__Work instruction__: Images are to be dropped, and the rest of the data reproduced exactly.

__Recorded information__:
◇ ◇ ◇ ◇ ◇ ◇ ◇
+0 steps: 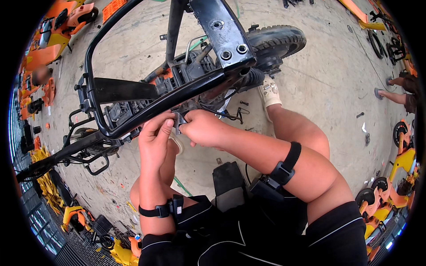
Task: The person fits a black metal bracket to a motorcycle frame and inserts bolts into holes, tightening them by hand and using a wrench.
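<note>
My right hand (pixel 202 128) is closed round a small flat grey metal piece (pixel 179 124), which sticks out from the fingers toward my left hand. The thumb and fingers of my left hand (pixel 155 136) are pinched together at that piece's edge; what lies between them is too small to make out. Both hands are just below the lower black tube of a motorbike's frame (pixel 168 100). The bike has no seat or body panels on. A black plate (pixel 220 33) with several round holes spans the frame's tubes above my hands.
The bike's knobby tyre (pixel 284 40) is at the upper right. A black seat (pixel 228 181) is between my legs. Loose bolts (pixel 244 103) lie on the concrete floor (pixel 337 80). Orange and yellow bike parts (pixel 401 164) line both sides, and another person's legs (pixel 395 95) show at right.
</note>
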Demonstrator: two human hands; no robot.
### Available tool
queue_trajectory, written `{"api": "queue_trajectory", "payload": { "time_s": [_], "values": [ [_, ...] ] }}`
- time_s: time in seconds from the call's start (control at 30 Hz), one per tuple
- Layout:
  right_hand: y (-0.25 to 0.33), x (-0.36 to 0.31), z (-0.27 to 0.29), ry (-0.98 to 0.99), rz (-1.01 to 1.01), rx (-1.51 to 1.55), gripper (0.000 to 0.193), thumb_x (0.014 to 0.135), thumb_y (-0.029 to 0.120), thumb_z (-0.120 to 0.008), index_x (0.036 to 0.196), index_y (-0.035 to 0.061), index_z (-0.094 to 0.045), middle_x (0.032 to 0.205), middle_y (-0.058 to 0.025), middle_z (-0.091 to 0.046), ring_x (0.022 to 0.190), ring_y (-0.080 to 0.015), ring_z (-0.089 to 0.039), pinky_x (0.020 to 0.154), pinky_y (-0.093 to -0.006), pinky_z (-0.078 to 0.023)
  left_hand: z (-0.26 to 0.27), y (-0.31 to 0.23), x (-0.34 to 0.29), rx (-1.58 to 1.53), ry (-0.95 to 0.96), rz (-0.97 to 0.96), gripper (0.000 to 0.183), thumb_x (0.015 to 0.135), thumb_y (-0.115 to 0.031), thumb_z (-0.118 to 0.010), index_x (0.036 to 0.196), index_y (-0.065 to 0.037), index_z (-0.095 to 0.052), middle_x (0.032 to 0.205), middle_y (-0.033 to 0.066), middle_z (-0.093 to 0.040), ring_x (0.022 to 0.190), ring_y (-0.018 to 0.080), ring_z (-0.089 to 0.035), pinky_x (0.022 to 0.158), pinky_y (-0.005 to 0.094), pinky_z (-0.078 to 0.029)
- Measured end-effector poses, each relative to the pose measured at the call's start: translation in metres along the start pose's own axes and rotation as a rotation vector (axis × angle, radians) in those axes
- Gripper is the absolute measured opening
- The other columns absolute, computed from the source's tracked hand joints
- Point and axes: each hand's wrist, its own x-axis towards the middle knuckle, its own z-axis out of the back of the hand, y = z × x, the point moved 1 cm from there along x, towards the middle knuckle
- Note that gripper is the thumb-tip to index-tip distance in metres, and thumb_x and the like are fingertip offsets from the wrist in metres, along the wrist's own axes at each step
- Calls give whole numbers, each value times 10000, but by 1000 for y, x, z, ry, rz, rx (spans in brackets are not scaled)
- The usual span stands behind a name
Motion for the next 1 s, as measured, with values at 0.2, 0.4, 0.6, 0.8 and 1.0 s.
{"api": "queue_trajectory", "payload": {
  "time_s": [0.2,0.4,0.6,0.8,1.0],
  "values": [
    [-10,7,-3,-31,46,-72,290,807,219,-610,873,-42,-717,877,-264,-704,870,-396,-702,783,-455,-535,1,0,-1,-107,27,60,174,970,-63,-661,1114,22,-711,1268,108,-632,1142,179,-588,986,312,-470],
    [-12,10,-3,-34,72,-122,303,813,247,-620,876,-33,-718,889,-256,-708,879,-395,-702,785,-454,-535,1,1,-1,-87,77,18,162,955,-32,-657,1095,23,-718,1287,108,-628,1161,192,-586,991,319,-467],
    [-9,9,-3,-21,107,-102,296,818,247,-616,839,-36,-701,816,-233,-700,799,-369,-701,738,-445,-538,3,0,-1,-70,55,13,159,949,-14,-653,1088,21,-722,1307,110,-621,1191,200,-576,990,326,-469],
    [-4,4,-3,7,104,-21,280,850,237,-603,758,-20,-670,673,-153,-678,645,-276,-685,653,-407,-533,4,-3,-2,-169,46,62,170,953,-10,-651,1108,14,-715,1303,107,-626,1175,196,-581,991,330,-469],
    [-2,-1,-3,8,104,-9,303,873,251,-603,782,-30,-673,681,-150,-682,658,-267,-690,660,-407,-532,6,4,-6,-409,8,205,266,953,-46,-673,1216,-5,-658,1341,111,-607,1158,186,-589,988,345,-481]
  ]
}}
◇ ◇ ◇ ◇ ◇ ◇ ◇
__Task output__:
+0 steps: 
Task: The person fits a black metal bracket to a motorcycle frame and inserts bolts into holes, tightening them by hand and using a wrench.
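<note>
My right hand (pixel 202 128) is closed round a small flat grey metal piece (pixel 179 124), which sticks out from the fingers toward my left hand. The thumb and fingers of my left hand (pixel 155 136) are pinched together at that piece's edge; what lies between them is too small to make out. Both hands are just below the lower black tube of a motorbike's frame (pixel 168 100). The bike has no seat or body panels on. A black plate (pixel 220 33) with several round holes spans the frame's tubes above my hands.
The bike's knobby tyre (pixel 284 40) is at the upper right. A black seat (pixel 228 181) is between my legs. Loose bolts (pixel 244 103) lie on the concrete floor (pixel 337 80). Orange and yellow bike parts (pixel 401 164) line both sides, and another person's legs (pixel 395 95) show at right.
</note>
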Demonstrator: two human hands; no robot.
### Available tool
queue_trajectory, written `{"api": "queue_trajectory", "payload": { "time_s": [_], "values": [ [_, ...] ] }}`
- time_s: time in seconds from the call's start (control at 30 Hz), one per tuple
- Layout:
  right_hand: y (-0.25 to 0.33), x (-0.36 to 0.31), z (-0.27 to 0.29), ry (-0.98 to 0.99), rz (-1.01 to 1.01), rx (-1.51 to 1.55), gripper (0.000 to 0.193), thumb_x (0.014 to 0.135), thumb_y (-0.029 to 0.120), thumb_z (-0.120 to 0.008), index_x (0.036 to 0.196), index_y (-0.035 to 0.061), index_z (-0.094 to 0.045), middle_x (0.032 to 0.205), middle_y (-0.058 to 0.025), middle_z (-0.091 to 0.046), ring_x (0.022 to 0.190), ring_y (-0.080 to 0.015), ring_z (-0.089 to 0.039), pinky_x (0.020 to 0.154), pinky_y (-0.093 to -0.006), pinky_z (-0.078 to 0.023)
  left_hand: z (-0.26 to 0.27), y (-0.31 to 0.23), x (-0.34 to 0.29), rx (-1.58 to 1.53), ry (-0.95 to 0.96), rz (-0.97 to 0.96), gripper (0.000 to 0.183), thumb_x (0.015 to 0.135), thumb_y (-0.115 to 0.031), thumb_z (-0.118 to 0.010), index_x (0.036 to 0.196), index_y (-0.065 to 0.037), index_z (-0.095 to 0.052), middle_x (0.032 to 0.205), middle_y (-0.033 to 0.066), middle_z (-0.093 to 0.040), ring_x (0.022 to 0.190), ring_y (-0.018 to 0.080), ring_z (-0.089 to 0.035), pinky_x (0.022 to 0.158), pinky_y (-0.005 to 0.094), pinky_z (-0.078 to 0.029)
- Measured end-effector poses, each relative to the pose measured at the call's start: translation in metres along the start pose's own axes and rotation as a rotation vector (axis × angle, radians) in those axes
- Gripper is the absolute measured opening
- The other columns absolute, computed from the source's tracked hand joints
- Point and axes: each hand's wrist, its own x-axis towards the middle knuckle, its own z-axis out of the back of the hand, y = z × x, the point moved 1 cm from there along x, towards the middle knuckle
- Note that gripper is the thumb-tip to index-tip distance in metres, and thumb_x and the like are fingertip offsets from the wrist in metres, along the wrist's own axes at each step
- Calls give whole numbers, each value times 10000, but by 1000 for y, x, z, ry, rz, rx (spans in brackets are not scaled)
- The usual span stands behind a name
Motion for the next 1 s, as measured, with values at 0.2, 0.4, 0.6, 0.8 and 1.0 s.
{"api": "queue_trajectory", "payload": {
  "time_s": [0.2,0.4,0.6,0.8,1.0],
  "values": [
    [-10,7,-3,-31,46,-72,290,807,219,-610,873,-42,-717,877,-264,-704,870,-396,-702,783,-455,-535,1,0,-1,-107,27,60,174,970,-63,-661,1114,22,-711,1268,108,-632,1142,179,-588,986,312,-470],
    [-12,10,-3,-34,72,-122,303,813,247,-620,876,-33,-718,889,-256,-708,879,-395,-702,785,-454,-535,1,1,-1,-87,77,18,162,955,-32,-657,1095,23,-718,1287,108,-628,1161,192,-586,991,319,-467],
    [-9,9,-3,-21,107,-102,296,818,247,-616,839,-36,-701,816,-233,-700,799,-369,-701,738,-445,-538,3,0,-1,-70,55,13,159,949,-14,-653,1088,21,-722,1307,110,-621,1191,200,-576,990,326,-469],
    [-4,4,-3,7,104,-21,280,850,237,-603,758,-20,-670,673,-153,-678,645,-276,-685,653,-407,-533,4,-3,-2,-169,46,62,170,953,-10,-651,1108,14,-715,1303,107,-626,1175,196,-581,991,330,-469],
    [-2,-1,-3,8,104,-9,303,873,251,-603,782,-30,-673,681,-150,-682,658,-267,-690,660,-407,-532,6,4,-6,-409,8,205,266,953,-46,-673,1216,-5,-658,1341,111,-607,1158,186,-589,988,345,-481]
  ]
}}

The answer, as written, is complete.